= What the task requires =
Using the data below, return all lines in which "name" appears.

= Data section =
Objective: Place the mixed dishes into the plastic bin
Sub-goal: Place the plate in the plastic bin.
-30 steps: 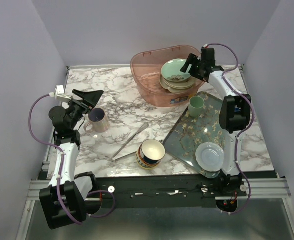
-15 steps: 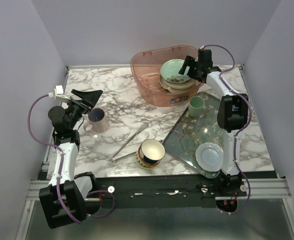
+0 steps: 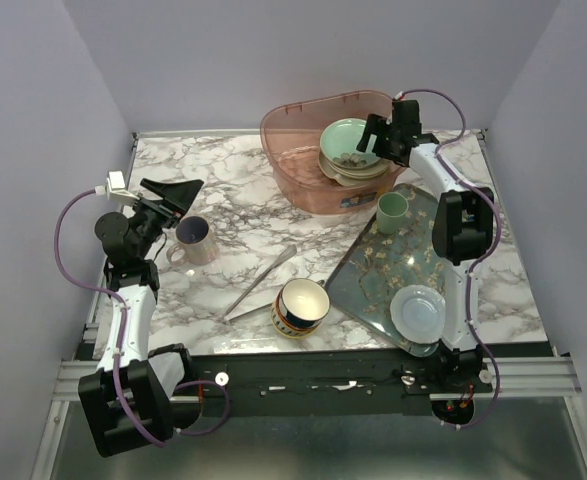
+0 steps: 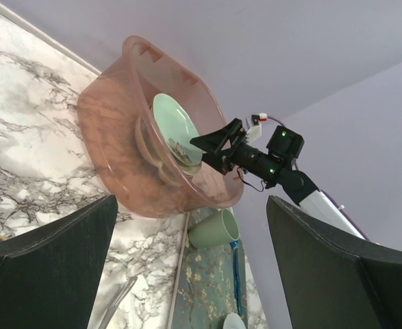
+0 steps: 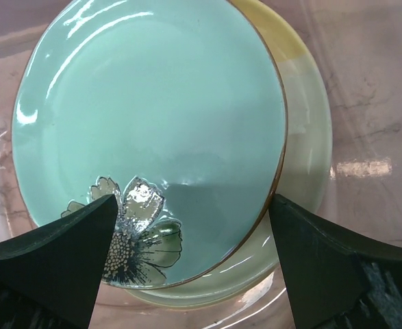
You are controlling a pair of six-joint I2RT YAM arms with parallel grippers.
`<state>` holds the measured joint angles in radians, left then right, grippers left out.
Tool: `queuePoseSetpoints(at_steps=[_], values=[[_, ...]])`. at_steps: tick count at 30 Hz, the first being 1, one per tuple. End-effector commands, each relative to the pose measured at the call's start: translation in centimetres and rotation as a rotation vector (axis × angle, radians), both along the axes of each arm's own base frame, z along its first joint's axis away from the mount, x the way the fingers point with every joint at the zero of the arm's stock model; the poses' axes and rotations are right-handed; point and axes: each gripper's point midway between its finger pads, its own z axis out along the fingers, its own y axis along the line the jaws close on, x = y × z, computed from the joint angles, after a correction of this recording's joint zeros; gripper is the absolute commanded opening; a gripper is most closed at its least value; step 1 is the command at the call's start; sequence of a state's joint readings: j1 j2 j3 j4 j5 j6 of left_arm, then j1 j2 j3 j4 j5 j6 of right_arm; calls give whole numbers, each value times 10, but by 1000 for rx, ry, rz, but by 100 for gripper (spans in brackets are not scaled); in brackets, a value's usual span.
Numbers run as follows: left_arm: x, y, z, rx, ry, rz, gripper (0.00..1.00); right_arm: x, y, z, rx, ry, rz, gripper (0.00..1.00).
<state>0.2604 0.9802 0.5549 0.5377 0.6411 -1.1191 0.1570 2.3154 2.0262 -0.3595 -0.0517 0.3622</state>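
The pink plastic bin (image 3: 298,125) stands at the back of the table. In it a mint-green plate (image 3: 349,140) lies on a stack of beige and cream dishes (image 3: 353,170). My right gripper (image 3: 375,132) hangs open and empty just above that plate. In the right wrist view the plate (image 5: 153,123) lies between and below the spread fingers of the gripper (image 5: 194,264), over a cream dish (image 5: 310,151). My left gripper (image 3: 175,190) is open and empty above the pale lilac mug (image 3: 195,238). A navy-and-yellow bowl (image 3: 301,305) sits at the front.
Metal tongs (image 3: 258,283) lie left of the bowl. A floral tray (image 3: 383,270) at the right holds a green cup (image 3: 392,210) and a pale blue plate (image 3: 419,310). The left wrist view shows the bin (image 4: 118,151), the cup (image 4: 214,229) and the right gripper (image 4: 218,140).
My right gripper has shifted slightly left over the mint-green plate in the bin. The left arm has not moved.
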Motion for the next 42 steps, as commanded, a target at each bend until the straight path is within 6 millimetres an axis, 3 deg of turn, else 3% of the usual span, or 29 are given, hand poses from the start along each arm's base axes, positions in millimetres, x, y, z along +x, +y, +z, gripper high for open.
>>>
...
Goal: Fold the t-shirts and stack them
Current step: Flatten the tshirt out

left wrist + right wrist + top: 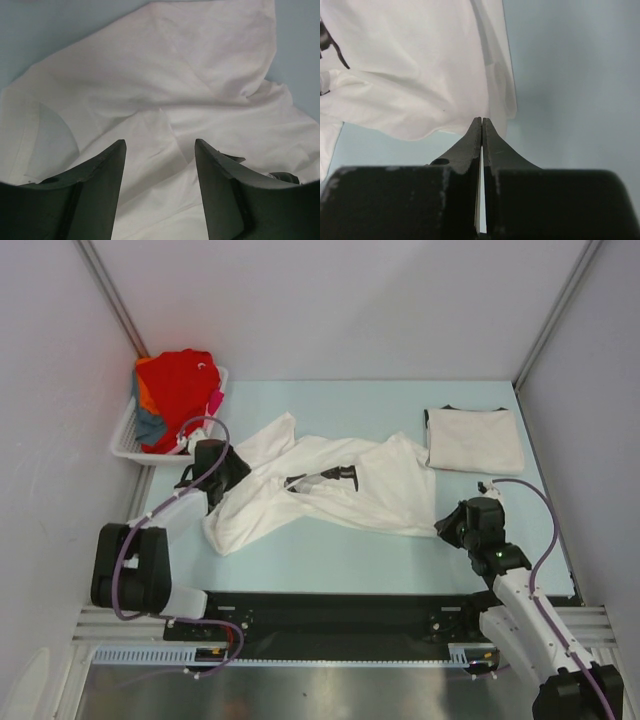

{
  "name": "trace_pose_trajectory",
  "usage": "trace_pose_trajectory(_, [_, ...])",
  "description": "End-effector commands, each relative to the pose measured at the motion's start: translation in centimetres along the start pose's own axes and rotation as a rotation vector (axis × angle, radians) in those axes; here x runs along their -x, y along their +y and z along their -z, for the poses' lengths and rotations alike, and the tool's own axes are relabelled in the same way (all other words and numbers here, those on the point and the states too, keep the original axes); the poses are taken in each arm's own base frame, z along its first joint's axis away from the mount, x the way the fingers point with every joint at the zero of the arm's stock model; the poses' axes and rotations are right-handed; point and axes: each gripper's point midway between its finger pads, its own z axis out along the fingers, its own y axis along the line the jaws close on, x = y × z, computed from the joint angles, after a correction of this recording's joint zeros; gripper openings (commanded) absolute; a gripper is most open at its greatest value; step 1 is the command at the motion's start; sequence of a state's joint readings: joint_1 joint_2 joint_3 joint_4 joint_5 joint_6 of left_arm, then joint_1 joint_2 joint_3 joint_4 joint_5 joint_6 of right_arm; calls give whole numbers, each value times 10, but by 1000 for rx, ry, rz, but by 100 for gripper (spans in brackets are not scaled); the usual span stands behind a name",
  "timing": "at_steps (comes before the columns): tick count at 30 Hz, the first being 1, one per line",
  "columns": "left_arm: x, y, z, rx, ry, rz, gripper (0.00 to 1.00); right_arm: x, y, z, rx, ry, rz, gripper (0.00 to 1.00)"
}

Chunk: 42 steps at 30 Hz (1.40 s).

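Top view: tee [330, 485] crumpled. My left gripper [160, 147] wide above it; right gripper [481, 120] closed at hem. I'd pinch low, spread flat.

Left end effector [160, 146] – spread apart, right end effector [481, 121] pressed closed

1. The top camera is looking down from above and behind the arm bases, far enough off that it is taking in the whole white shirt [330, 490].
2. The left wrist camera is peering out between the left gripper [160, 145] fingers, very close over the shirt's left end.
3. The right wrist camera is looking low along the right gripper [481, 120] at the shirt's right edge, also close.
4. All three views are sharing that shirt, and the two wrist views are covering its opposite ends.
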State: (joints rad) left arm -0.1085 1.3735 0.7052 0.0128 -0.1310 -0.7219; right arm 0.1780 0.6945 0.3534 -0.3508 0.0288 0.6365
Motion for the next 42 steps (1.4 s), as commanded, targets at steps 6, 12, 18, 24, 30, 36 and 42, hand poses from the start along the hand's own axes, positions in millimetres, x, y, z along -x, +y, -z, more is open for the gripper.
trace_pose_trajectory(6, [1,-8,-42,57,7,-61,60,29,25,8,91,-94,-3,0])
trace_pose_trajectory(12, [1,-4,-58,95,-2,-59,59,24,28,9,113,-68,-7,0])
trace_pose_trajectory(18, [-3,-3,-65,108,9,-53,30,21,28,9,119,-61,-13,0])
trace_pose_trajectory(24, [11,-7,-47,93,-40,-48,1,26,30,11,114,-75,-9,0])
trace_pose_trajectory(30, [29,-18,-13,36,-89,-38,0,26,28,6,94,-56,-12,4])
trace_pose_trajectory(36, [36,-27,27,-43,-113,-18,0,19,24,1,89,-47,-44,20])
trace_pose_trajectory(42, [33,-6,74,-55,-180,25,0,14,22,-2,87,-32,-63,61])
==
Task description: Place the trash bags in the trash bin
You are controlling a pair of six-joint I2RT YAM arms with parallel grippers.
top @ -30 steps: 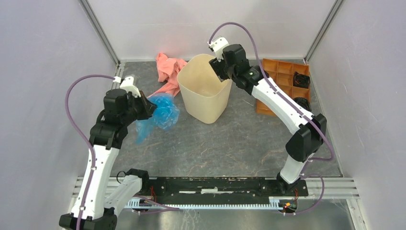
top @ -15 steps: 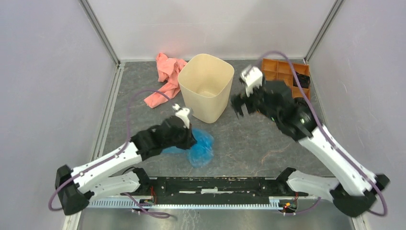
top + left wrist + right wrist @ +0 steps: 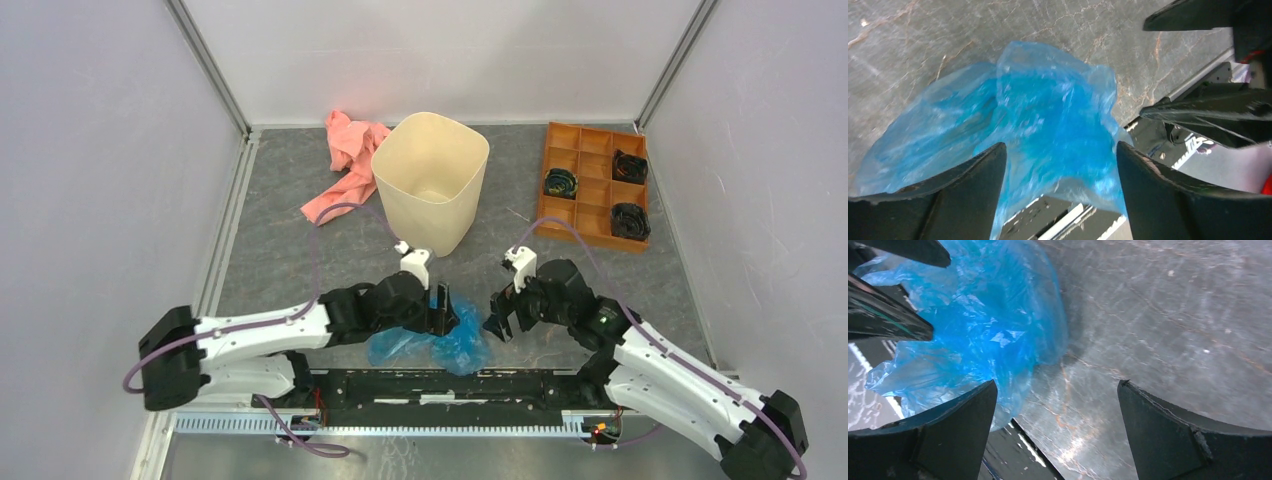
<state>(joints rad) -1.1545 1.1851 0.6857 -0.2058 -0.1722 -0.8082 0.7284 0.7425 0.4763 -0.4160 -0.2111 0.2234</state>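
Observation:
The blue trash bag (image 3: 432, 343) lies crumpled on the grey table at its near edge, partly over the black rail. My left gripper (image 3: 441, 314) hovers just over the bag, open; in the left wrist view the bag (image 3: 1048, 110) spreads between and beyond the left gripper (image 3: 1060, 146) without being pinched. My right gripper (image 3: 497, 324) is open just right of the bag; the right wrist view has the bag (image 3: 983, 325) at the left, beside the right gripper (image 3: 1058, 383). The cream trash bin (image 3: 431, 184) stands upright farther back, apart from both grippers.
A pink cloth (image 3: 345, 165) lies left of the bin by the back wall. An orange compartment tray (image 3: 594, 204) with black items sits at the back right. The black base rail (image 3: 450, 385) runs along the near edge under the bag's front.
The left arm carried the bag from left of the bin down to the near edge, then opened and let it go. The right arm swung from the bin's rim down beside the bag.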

= Solution to the exercise =
  "name": "trace_pose_trajectory",
  "description": "End-effector commands, each relative to the pose measured at the motion's start: translation in centimetres along the start pose's own axes and rotation as a rotation vector (axis × angle, radians) in those axes; here x runs along their -x, y along their +y and z along their -z, for the poses' lengths and rotations alike, and the tool's own axes are relabelled in the same way (all other words and numbers here, those on the point and the states too, keep the original axes); the poses are taken in each arm's own base frame, z along its first joint's axis away from the mount, x the way the fingers point with every joint at the zero of the arm's stock model; the poses' axes and rotations are right-handed; point and axes: each gripper's point midway between its finger pads, its own z axis out along the fingers, its own y axis along the line the jaws close on, x = y × z, computed from the joint angles, after a correction of this recording's joint zeros; gripper openings (commanded) absolute; a gripper is most open at its greatest value; step 1 is the command at the motion's start; sequence of a state's joint readings: joint_1 joint_2 joint_3 joint_4 joint_5 joint_6 of left_arm, then joint_1 joint_2 joint_3 joint_4 joint_5 joint_6 of right_arm; calls give whole numbers, each value times 10, but by 1000 for rx, ry, rz, but by 100 for gripper (spans in brackets are not scaled); the usual span stands behind a name",

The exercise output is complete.